● **EXERCISE DESCRIPTION**
Every line of the entries below from the one containing "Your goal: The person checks" to the one containing "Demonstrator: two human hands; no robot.", both ends included, must be written out exactly. No other line belongs in the answer.
┌──
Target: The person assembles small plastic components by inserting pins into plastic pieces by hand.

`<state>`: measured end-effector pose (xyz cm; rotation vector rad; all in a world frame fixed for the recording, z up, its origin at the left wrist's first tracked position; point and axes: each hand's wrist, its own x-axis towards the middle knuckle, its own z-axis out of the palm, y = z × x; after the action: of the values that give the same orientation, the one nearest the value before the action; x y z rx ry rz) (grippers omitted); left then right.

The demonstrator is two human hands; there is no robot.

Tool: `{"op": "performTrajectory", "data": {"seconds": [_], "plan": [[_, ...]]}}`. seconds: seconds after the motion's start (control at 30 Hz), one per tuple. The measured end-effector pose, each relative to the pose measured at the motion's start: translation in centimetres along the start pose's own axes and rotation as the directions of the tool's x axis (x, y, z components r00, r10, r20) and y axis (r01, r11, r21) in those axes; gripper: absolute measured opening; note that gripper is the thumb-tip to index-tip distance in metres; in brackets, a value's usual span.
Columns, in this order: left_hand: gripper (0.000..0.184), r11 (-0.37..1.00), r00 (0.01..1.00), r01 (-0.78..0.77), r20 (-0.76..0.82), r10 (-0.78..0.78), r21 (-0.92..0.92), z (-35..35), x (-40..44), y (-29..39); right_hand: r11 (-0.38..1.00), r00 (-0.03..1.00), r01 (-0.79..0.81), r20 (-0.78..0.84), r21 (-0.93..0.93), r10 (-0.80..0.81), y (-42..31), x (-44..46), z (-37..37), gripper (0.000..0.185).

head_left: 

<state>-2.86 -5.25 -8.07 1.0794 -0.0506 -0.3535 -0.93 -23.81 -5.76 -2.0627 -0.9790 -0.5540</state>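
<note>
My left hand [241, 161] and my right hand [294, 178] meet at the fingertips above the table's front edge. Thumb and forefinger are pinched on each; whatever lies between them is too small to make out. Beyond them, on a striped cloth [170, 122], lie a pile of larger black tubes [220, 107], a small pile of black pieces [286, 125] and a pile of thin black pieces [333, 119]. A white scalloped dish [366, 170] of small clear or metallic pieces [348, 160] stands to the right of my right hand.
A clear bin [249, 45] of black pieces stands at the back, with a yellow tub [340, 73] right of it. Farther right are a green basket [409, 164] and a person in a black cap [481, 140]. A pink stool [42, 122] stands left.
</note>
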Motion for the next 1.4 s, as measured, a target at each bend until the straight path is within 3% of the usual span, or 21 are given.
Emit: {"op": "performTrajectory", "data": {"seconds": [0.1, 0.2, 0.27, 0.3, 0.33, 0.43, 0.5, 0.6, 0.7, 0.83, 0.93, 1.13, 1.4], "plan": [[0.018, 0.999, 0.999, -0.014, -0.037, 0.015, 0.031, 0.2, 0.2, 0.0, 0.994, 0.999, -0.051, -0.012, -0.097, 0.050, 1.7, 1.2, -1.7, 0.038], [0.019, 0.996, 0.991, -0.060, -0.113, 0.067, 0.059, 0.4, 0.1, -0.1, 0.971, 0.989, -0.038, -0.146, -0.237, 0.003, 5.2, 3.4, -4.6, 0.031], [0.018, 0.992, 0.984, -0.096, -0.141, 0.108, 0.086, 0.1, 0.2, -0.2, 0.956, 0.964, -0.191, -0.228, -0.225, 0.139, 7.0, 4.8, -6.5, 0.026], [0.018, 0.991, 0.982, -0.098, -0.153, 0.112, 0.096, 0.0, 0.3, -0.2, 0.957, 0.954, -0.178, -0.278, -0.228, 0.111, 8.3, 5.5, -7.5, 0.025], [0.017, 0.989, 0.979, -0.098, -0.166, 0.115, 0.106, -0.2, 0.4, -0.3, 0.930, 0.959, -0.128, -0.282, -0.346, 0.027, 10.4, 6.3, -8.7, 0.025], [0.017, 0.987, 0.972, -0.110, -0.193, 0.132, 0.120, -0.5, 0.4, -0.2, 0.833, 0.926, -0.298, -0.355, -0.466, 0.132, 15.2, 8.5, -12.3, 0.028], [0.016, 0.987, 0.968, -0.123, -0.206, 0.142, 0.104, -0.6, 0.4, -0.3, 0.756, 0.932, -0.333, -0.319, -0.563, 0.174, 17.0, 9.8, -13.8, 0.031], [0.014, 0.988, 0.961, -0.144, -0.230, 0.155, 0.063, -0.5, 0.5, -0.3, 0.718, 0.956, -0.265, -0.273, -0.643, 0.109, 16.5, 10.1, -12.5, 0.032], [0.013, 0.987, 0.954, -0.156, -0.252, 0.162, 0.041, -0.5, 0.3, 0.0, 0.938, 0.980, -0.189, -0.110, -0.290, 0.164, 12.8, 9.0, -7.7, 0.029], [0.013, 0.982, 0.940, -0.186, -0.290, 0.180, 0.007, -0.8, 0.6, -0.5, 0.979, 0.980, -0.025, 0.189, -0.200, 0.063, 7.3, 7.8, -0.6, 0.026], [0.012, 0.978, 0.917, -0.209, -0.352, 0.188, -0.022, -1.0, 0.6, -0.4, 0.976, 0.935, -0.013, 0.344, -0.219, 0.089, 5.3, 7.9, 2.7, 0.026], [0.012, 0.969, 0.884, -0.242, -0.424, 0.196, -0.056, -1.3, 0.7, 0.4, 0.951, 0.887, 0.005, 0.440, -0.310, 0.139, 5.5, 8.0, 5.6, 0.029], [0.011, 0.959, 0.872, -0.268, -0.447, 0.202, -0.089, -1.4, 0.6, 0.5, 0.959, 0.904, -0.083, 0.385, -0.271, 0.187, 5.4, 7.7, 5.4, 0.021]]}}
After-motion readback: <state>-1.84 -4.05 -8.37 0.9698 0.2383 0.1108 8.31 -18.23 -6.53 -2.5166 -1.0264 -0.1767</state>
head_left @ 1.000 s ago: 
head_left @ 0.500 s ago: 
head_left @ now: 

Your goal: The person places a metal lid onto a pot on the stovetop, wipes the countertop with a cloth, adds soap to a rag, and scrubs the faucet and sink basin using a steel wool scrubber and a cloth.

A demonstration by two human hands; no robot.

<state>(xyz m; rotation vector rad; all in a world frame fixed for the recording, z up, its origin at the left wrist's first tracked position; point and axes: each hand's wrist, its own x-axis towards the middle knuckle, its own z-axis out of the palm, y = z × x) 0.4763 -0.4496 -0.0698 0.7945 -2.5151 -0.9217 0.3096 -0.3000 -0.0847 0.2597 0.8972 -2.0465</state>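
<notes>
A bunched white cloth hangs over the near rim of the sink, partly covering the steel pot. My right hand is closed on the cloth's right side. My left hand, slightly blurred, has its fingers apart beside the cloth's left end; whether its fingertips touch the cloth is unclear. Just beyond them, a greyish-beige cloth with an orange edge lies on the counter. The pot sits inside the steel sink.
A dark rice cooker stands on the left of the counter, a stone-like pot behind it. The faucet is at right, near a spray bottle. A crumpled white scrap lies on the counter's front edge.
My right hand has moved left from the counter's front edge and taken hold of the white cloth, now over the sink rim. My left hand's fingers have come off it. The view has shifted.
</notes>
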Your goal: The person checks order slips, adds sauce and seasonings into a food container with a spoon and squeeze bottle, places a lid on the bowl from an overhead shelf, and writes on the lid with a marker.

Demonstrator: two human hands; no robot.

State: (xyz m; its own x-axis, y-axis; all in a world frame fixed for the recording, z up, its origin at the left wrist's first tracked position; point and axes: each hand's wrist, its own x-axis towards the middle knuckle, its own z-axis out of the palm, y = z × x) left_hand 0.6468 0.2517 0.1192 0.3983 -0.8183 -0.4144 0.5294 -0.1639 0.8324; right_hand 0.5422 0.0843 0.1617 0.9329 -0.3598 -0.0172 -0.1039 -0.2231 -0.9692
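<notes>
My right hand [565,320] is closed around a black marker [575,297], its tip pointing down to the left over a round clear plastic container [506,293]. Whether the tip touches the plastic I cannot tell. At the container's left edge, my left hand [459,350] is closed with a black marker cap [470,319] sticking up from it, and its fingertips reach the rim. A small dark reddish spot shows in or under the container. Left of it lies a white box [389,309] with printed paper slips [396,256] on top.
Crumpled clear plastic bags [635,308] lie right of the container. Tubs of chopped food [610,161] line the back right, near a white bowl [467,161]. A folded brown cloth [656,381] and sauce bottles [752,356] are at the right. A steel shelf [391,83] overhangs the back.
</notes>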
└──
● **SOLUTION TO THE PROBLEM**
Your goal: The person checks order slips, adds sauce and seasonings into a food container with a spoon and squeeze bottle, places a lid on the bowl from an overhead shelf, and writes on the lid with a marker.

Demonstrator: two human hands; no robot.

No more output remains.